In a later presentation, Brother Baugh said Liberty Jail was used as a county jail until 1858, when it was replaced. The property was vacant and the building was used as an icehouse for several years. It was bought by Leroy Stephens in 1904, who tore down the remains of the upper floor and built a house using the existing foundation as part of the foundation of the house. The house was sold to Carl Fisher in 1920.

Wilford C. Wood of Woods Cross, Utah, bought the house on June 19, 1939, for $400 and gave it to the Church. President Heber J. Grant then paid Brother Wood for the house.

For 10 years, there was no development, so in 1949 Brother Wood purchased the house next door as a residence for a missionary couple to give tours; from 1949 to 1958 missionaries lived in the house and gave tours. It was also used as a meetinghouse for the Liberty Branch.

The current visitors’ center was constructed in 1962–63.

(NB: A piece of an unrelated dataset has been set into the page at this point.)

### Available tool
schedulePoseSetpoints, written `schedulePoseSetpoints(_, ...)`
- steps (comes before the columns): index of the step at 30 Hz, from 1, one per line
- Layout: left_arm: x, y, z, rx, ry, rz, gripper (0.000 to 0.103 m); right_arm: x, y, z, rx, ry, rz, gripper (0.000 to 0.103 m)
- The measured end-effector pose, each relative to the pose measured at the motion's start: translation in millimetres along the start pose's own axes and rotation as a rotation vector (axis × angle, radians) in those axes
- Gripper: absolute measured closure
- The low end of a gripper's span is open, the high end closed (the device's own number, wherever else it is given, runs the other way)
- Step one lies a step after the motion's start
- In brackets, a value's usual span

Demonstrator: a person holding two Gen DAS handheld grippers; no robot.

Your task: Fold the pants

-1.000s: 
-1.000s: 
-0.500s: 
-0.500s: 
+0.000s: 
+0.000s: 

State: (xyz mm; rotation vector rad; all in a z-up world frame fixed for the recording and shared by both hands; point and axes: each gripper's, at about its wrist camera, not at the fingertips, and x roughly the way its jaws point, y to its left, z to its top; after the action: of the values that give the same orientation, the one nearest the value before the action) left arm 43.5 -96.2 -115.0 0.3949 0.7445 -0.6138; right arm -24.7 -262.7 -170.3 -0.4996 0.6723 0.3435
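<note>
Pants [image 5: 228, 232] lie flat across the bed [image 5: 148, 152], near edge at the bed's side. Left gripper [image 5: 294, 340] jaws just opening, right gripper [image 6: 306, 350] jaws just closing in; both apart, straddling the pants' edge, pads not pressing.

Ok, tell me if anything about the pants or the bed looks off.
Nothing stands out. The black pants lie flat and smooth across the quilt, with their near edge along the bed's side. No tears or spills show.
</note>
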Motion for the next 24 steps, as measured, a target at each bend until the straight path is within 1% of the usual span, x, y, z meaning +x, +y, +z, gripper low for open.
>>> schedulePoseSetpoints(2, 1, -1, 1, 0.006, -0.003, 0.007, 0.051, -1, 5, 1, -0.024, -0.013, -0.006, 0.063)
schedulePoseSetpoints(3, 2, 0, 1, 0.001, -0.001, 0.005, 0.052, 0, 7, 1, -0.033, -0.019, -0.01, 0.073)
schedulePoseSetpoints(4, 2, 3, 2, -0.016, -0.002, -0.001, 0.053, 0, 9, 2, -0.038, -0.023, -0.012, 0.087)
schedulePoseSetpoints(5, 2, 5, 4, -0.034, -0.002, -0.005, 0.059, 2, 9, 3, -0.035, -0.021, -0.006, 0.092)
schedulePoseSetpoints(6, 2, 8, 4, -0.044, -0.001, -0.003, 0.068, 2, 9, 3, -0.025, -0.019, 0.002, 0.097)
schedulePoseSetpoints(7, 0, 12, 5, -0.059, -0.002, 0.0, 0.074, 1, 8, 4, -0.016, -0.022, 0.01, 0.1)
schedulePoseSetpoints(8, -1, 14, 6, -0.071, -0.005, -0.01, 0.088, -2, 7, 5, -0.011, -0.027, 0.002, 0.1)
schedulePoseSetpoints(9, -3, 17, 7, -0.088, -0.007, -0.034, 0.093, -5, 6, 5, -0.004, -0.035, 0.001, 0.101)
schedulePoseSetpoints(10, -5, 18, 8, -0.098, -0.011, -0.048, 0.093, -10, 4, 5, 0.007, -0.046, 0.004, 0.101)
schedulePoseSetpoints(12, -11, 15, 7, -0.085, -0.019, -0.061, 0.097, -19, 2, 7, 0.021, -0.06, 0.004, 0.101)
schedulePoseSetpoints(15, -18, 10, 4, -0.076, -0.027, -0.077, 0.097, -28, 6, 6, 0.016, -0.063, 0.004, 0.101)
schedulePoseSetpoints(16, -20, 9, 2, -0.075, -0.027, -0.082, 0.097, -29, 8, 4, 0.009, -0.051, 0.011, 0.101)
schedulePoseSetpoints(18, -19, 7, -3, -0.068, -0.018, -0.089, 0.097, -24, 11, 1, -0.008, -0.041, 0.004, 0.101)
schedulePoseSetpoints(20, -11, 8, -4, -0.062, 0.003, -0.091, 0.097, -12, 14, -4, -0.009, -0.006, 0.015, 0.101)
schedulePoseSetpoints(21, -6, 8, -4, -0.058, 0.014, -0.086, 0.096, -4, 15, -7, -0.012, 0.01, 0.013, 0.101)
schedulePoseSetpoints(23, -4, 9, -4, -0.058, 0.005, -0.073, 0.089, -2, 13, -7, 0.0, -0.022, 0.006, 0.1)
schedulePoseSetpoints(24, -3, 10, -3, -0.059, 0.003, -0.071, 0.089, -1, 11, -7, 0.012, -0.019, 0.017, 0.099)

Susan Easton Black, BYU professor of Church history and doctrine, spoke of Alexander W. Doniphan, the Missouri militia officer who defended Joseph Smith and other Church leaders from illegal execution in events leading up to their imprisonment at Liberty.

She quoted his well-known written defiance of Major General Samuel D. Lucas’s order to shoot Joseph and the other prisoners on the public square at Far West. But she also quoted his private statement to Lucas: “You hurt one of these men if you dare and I will hold you personally responsible for it, and at some other time you and I will meet again when in mortal combat and we will see who is the better man.”

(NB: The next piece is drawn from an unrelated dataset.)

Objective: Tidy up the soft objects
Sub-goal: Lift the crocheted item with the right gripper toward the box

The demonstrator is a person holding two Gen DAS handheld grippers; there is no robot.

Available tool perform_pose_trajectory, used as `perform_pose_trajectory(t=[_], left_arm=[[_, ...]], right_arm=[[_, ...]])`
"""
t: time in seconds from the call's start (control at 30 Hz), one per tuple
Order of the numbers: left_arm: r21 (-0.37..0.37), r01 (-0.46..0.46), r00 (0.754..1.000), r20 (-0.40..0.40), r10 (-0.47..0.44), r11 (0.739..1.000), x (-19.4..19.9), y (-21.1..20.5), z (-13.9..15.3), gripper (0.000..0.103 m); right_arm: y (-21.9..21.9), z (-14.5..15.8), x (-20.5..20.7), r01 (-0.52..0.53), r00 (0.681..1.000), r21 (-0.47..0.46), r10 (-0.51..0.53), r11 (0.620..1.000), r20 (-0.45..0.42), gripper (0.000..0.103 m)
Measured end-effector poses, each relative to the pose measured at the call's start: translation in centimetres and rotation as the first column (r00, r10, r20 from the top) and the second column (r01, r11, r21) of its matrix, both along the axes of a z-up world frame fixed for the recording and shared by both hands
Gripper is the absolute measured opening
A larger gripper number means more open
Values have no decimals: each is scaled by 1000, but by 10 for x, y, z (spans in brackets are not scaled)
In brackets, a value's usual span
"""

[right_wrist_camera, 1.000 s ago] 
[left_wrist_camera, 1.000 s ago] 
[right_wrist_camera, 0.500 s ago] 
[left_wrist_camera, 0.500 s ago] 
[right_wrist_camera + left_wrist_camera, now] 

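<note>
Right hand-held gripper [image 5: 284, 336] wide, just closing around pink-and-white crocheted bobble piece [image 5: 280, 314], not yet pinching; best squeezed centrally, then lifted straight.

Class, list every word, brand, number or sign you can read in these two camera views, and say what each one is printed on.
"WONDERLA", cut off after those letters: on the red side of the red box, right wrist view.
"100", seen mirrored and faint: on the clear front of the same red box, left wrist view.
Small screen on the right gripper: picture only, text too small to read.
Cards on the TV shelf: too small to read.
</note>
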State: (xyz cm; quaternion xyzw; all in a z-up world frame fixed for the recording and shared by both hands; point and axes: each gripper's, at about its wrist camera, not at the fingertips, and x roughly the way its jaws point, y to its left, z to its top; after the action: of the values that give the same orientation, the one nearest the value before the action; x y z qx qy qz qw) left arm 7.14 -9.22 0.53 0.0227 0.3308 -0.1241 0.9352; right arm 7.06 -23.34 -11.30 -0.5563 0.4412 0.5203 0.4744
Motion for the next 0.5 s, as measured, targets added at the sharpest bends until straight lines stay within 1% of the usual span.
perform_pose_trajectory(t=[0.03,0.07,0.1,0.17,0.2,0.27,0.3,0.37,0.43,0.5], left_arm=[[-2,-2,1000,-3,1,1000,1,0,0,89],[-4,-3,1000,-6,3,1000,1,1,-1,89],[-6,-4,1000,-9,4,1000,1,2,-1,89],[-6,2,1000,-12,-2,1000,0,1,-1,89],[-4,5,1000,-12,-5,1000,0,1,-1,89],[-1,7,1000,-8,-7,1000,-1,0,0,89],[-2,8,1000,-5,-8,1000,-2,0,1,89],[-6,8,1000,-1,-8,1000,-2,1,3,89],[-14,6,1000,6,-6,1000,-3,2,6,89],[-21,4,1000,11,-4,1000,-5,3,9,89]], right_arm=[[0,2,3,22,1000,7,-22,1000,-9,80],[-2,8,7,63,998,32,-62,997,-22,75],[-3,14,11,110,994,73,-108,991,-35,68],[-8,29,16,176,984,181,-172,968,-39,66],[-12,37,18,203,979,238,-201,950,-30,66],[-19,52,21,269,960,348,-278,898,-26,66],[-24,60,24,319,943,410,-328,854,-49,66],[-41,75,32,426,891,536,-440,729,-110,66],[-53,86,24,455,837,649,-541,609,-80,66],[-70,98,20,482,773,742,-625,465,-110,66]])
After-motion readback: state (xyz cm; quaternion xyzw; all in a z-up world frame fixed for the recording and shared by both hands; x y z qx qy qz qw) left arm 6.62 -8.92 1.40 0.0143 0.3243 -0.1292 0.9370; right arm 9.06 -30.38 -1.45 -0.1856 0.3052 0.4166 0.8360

Daniel C. Peterson, BYU professor of Islamic studies and a frequent speaker on and defender of Mormonism, spoke on the topic “Suffering, Lies, and Injustice: Lessons from Liberty,” drawing thoughts from Doctrine and Covenants 121–23.

“We all go through trials of greater or lesser degree,” he said, “from defeats, losses, bereavement, betrayal at the hands of people we thought friends. And the Lord promises us ultimate triumph. But it comes on His timetable, not ours. And to Him a day is as a thousand years. So, yes, Joseph was promised that his adversity and his affliction would be but for a small moment and that he would then be exalted above all his foes, but it actually lasted for more than five additional years, and, in a very real sense, his triumph came only after his death.”

Brother Peterson expanded upon the Lord’s statement that “the Son of Man hath descended below them all,” and the question “Art thou greater than he?” (D&C 122:8). Brother Peterson said that the unique heart of Christianity is that God is not a distant “unmoved mover” but that He understands mortal trials, having shared them all.